DESCRIPTION OF THE TASK: Please state how many lines of the material contain "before", giving nothing but the number.

************

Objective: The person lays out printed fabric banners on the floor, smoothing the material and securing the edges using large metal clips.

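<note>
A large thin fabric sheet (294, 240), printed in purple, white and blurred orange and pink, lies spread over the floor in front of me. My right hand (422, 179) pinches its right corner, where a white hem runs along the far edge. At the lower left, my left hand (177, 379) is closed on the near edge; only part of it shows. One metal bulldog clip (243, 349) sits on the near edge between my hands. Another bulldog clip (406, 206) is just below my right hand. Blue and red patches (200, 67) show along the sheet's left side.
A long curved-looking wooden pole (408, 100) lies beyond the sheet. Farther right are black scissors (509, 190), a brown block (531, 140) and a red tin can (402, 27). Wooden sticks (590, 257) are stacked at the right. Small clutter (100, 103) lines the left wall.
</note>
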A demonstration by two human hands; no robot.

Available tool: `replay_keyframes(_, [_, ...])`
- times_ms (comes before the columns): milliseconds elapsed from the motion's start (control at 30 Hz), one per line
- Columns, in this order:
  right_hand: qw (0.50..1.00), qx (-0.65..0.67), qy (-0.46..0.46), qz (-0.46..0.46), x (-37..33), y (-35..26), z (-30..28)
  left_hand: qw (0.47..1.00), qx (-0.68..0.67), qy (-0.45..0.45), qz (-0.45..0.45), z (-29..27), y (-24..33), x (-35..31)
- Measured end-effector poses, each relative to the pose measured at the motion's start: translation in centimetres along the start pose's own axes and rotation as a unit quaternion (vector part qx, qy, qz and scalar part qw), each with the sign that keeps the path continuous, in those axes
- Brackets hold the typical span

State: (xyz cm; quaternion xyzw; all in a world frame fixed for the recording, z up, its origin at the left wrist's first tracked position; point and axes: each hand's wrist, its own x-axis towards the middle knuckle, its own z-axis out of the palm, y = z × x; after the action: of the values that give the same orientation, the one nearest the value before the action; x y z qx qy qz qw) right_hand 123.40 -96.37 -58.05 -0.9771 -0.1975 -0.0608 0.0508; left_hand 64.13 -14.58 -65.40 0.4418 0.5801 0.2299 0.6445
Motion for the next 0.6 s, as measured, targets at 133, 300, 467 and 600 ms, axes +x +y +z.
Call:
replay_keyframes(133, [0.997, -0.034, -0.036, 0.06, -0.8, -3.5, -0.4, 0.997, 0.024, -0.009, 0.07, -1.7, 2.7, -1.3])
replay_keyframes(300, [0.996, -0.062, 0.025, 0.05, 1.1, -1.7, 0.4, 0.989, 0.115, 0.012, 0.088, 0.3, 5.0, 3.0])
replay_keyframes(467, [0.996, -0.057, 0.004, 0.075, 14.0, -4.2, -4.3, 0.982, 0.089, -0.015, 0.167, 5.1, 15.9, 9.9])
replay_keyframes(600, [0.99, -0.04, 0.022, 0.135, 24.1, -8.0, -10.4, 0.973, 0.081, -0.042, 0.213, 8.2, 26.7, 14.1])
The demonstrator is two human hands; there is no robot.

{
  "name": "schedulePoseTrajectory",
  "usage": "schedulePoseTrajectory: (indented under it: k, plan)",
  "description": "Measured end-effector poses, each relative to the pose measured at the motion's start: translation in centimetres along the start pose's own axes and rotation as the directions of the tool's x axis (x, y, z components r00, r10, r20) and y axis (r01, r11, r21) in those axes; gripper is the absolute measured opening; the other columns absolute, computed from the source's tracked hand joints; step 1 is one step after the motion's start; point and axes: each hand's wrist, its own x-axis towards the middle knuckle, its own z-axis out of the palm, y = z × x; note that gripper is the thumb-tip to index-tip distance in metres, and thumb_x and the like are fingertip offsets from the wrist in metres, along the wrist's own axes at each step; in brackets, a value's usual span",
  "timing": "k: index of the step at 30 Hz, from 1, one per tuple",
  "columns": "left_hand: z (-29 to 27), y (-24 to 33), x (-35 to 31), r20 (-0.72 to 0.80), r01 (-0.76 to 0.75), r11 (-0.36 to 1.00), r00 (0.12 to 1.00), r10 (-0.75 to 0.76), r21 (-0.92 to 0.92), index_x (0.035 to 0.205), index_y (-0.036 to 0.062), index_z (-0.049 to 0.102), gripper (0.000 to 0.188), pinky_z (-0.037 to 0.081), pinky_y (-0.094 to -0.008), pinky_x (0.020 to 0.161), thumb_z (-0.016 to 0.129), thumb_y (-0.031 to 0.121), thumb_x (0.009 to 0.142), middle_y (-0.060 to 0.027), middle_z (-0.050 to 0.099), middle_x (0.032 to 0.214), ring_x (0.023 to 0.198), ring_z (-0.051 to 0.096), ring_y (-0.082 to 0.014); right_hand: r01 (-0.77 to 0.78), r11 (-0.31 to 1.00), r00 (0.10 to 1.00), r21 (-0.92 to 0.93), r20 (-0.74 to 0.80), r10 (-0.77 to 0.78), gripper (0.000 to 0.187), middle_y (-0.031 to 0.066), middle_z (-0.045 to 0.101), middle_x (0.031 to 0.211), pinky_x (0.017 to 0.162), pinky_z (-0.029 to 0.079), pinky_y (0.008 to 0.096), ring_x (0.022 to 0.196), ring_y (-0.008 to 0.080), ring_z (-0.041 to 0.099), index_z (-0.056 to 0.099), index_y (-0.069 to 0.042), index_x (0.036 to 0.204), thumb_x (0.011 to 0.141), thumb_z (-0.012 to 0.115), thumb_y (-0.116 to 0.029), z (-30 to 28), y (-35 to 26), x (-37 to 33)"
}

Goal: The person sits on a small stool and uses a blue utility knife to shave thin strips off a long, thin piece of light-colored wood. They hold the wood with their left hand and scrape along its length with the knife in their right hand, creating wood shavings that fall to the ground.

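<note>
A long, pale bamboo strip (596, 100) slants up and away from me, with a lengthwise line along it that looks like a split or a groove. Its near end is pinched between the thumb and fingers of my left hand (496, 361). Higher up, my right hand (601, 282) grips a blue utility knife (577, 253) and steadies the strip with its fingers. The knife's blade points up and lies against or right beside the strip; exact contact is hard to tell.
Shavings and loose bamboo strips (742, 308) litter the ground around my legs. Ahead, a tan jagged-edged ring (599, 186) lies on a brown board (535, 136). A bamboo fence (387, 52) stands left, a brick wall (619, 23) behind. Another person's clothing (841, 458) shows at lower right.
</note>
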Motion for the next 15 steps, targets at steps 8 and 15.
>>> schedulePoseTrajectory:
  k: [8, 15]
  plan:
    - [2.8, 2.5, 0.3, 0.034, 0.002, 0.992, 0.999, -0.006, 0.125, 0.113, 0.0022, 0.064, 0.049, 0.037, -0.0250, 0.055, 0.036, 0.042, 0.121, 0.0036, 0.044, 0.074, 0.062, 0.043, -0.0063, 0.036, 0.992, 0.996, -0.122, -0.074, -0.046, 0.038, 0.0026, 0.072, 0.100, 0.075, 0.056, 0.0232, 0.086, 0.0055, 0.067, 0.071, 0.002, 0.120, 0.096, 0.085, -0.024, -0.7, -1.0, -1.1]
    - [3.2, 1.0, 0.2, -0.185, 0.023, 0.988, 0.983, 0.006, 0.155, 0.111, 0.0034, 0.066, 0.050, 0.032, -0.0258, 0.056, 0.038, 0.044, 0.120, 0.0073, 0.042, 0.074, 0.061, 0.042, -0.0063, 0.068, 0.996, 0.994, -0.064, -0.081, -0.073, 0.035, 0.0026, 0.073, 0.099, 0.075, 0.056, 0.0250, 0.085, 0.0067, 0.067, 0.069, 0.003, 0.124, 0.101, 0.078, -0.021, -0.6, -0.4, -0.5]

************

RESULT: 2